TASK TO CARRY OUT: After locating the line that contains "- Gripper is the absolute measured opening" in the records below, write out exactly that line and each line after it through the one that contains "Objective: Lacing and", and nothing else.

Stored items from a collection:

▼

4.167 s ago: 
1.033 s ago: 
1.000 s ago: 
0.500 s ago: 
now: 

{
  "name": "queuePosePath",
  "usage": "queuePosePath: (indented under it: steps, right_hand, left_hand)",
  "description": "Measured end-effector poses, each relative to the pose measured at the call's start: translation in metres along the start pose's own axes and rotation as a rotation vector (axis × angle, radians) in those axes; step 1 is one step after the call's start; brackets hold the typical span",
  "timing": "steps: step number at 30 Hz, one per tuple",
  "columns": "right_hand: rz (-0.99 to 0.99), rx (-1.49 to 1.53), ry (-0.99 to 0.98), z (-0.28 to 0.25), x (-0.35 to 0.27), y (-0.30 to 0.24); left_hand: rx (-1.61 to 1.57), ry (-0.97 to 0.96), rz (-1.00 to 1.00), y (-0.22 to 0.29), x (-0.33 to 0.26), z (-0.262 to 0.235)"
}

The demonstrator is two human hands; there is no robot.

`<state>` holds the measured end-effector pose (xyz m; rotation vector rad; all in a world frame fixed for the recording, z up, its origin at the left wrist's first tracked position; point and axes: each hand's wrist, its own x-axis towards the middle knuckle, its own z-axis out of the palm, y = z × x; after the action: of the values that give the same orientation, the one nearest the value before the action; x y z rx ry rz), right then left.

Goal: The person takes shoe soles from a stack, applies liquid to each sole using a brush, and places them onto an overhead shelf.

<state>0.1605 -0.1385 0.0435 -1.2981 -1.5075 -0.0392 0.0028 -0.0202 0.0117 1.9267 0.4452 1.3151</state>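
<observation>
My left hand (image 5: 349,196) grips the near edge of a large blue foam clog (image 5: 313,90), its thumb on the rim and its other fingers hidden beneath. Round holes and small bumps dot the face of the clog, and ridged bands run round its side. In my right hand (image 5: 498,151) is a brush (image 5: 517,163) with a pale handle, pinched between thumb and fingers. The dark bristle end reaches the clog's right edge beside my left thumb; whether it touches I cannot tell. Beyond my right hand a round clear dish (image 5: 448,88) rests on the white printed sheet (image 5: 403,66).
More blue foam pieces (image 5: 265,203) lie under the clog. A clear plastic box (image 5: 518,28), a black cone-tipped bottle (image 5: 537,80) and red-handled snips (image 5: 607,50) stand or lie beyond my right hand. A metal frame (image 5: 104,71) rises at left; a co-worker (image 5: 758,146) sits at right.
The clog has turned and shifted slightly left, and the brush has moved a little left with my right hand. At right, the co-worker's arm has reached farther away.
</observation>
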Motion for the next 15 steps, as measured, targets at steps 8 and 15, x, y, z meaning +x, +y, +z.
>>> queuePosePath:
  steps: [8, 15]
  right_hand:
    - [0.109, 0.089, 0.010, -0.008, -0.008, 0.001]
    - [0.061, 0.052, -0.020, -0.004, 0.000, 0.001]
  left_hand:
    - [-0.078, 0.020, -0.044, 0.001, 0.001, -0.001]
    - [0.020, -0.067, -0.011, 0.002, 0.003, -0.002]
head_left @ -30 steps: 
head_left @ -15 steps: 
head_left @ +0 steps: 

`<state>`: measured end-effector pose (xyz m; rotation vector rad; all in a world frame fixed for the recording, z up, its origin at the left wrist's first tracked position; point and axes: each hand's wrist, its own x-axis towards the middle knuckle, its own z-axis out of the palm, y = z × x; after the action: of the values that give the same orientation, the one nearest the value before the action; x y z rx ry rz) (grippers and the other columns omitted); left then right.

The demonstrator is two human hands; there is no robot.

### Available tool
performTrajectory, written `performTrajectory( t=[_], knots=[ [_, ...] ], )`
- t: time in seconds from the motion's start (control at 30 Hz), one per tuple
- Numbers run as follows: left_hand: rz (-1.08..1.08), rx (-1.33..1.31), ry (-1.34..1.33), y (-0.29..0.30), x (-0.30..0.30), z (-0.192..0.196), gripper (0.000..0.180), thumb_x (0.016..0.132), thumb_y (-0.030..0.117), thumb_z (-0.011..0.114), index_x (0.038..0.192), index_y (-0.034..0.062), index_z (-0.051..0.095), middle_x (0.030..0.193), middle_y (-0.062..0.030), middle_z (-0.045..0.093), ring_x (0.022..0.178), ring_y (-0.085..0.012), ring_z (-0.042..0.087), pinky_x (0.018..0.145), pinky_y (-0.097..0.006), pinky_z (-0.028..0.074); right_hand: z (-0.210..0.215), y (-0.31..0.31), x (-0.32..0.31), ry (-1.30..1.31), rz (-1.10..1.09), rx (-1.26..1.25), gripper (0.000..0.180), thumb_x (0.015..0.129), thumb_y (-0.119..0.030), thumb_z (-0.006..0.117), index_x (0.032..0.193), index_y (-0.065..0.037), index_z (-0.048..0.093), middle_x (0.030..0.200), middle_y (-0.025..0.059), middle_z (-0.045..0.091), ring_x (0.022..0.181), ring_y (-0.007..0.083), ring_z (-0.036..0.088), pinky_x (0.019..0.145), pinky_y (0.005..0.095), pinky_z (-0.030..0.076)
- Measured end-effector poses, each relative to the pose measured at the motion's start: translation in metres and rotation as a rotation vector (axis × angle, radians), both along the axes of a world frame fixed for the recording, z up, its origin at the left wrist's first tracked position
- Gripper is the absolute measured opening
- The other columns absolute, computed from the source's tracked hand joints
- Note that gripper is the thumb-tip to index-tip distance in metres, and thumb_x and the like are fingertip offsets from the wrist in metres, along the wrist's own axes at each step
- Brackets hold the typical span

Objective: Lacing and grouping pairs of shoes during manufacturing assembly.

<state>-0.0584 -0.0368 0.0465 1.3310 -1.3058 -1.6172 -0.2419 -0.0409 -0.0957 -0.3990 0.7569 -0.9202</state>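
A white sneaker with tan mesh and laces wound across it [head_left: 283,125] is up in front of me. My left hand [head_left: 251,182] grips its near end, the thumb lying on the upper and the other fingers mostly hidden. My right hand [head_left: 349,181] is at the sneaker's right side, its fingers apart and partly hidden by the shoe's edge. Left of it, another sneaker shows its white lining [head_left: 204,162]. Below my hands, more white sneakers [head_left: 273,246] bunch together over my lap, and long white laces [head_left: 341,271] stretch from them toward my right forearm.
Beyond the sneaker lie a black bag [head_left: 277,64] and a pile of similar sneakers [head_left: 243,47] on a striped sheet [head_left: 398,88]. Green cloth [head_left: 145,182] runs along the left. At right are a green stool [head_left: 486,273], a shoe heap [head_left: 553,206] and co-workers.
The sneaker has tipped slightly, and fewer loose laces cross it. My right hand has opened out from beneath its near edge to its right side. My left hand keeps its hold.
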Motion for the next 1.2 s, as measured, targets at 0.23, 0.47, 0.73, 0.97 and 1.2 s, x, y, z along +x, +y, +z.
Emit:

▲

RESPONSE:
- Gripper is the absolute measured opening
- The other columns absolute, computed from the source's tracked hand joints
- Note that gripper is the thumb-tip to index-tip distance in metres, and thumb_x and the like are fingertip offsets from the wrist in metres, along the wrist's own axes at each step
- Brackets hold the typical span

Objective: Lacing and grouping pairs of shoes during manufacturing assembly.

This output has come to an end.